Muster geschäftsordnung betriebsrat

Am 11. März 2019 wies das Employment Appeal Tribunal in London eine Beschwerde des Vorsitzenden der britischen Arbeitnehmervertreter von Manpower zurück. Die Beschwerde wurde gegen ein Urteil der Central Arbitration Committee (CAC) vom März 2017 eingereicht, die die fehlerhafte Einsetzung des Europäischen Betriebsrats für den US-Personaldienstleister genehmigt hatte. Streitpunkt ist, ob ein Sonderverhandlungsgremium (SNB) nach Ablauf der gesetzlich festgelegten Verhandlungsfrist von maximal drei Jahren bestehen bleiben und weiterverhandeln kann oder ob die subsidiären Anforderungen (“Default EBR”) automatisch in Kraft treten. Im Falle einer Umstrukturierung sind alternative Vorschläge und Stellungnahmen des EBR vom Management im Rahmen des internen Entscheidungsprozesses und vor ihrer endgültigen Entscheidung angemessen zu berücksichtigen. Es wird ein gemeinsamer Beschluss über die Dauer eines in vier Phasen gegliederten Konsultationsverfahrens für jeden Einzelfall gefasst. In der EBR-Vereinbarung wird festgelegt, dass das Hauptziel des Konsultationsverfahrens darin besteht, eine sozialverträgliche Lösung zu finden. Dies entspricht den hohen Standards, die sonst nur für SE-Betriebsräte gelten würden. Der neue EBR, der einmal jährlich zusammentritt, hat 18 Mitglieder und vertritt zwölf EU-Länder und die Schweiz.

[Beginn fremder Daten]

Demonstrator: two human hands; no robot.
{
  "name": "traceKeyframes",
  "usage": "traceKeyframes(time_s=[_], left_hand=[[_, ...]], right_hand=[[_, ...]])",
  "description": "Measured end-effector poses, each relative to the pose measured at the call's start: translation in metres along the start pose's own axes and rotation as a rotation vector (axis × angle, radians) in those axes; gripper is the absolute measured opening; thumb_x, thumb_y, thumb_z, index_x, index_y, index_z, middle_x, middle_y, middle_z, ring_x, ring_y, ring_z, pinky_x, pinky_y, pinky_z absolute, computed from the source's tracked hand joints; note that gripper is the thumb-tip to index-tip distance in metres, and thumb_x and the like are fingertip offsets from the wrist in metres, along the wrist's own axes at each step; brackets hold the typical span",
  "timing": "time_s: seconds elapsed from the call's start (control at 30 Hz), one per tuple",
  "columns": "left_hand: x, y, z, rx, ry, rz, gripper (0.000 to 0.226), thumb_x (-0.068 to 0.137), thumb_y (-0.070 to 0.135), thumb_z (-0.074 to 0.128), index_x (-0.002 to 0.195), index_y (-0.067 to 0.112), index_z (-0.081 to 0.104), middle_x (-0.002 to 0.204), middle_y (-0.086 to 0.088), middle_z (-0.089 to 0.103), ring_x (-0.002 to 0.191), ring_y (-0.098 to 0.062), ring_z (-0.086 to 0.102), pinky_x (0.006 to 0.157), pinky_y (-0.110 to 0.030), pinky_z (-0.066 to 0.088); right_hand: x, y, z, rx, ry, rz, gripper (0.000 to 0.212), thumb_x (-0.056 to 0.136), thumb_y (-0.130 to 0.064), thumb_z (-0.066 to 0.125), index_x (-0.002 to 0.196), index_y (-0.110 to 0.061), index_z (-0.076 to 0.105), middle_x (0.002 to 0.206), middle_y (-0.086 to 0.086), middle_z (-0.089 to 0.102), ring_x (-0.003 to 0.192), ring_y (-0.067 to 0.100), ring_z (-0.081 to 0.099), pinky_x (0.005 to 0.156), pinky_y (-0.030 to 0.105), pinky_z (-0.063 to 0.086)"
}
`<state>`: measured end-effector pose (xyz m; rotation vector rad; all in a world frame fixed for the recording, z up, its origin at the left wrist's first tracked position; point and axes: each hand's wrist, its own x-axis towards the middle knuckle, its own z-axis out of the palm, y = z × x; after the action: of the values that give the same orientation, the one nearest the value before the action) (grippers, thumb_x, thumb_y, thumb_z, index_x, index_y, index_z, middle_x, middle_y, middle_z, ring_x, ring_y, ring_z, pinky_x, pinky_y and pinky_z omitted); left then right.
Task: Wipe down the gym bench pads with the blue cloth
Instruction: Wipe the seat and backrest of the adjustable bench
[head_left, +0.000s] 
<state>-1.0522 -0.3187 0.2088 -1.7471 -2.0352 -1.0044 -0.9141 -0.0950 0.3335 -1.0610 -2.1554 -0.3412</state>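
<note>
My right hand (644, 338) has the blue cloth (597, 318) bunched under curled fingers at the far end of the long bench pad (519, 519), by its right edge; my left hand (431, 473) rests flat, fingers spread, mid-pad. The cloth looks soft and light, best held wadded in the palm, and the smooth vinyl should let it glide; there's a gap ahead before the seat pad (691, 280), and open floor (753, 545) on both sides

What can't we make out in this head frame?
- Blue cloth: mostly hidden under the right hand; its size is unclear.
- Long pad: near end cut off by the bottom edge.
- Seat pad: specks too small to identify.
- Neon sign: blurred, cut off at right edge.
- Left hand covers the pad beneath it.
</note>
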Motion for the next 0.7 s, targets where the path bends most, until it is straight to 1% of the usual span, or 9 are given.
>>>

Eine Brexit-Klausel sichert die langfristige Einbeziehung der britischen Belegschaft. Der Arbeitgeber führt den Vorsitz im EBR, und die Arbeitnehmerseite wählt einen sechsköpfigen Lenkungsausschuss. Die transnationale Zuständigkeit wurde umfassender definiert als in der EU-Richtlinie, und die Frist für die Abgabe einer Stellungnahme wurde von zwei auf drei Wochen verlängert. Streitigkeiten sollen im Rahmen eines Schlichtungsverfahrens beigelegt werden, und rechtliche Schritte sind erst danach möglich. Seit zehn Jahren finden jedes Jahr EBR und ein SE-Einführungsseminar statt, zuletzt vom 23. bis 26. April 2019. Diesmal kamen die Teilnehmer aus neun verschiedenen Unternehmen, von denen vier ihren Sitz in Frankreich hatten. Die Berufserfahrung in Frankreich als Mutterland des EBR-Konsultationsmodells stand im Mittelpunkt des Seminars.

Auch die Arbeitsbeziehungen in anderen EU-Ländern wurden ebenso behandelt wie die praktischen Erfahrungen in europäischen und sE-Betriebsräten. Das nächste Einführungsseminar im Schloss Montabaur findet vom 14. bis 17. April 2020 statt. Die Führungskräfte der Unilever-Gruppe haben am 10. Mai 2019 in ihrer Londoner Zentrale am Ufer der Themse ein globales gemeinsames Engagement für nachhaltige Beschäftigung mit zwei internationalen Gewerkschaftsverbänden unterzeichnet (Foto). Die Grundsätze des gleichen Entgelts für gleiche Arbeit sowie der Nichtdiskriminierung bei den Arbeitsbedingungen gelten hiermit für alle Vertragsbeschäftigten in den 300 Fabriken in 69 Ländern, unabhängig davon, ob sie direkt bei Unilever oder über eine Agentur beschäftigt sind. Die Vertragsparteien halten bereits seit 2010 alle zwei Jahre zusammen, um das Abkommen auch in Zukunft zu überwachen. Der Europäische Betriebsrat hatte bereits im März 2019 eine Rahmenvereinbarung mit der zentralen Geschäftsführung zur strategischen Personalentwicklung geschlossen (siehe Bericht in EBR News 1/2019). Der neu gewählte Vollparitäts-Aufsichtsrat der Indus Holding hat am 14.

Februar 2019 in Bergisch-Gladbach (bei Köln) seine erste Sitzung abgehalten. Die sechs Mitarbeitervorstände waren bereits am 30. Januar 2019 erstmals von Delegierten der 8.000 Mitarbeiter an allen deutschen Standorten gewählt worden. Die börsennotierte Investmentgruppe ist langjähriger Anteilseigner von 45 mittelständischen Fertigungsunternehmen der metallverarbeitenden Industrie in Deutschland und der Schweiz. Nach eigenen Worten von Indus Holding sind sie “Hidden Champions” mit einer starken Position in Nischenmärkten.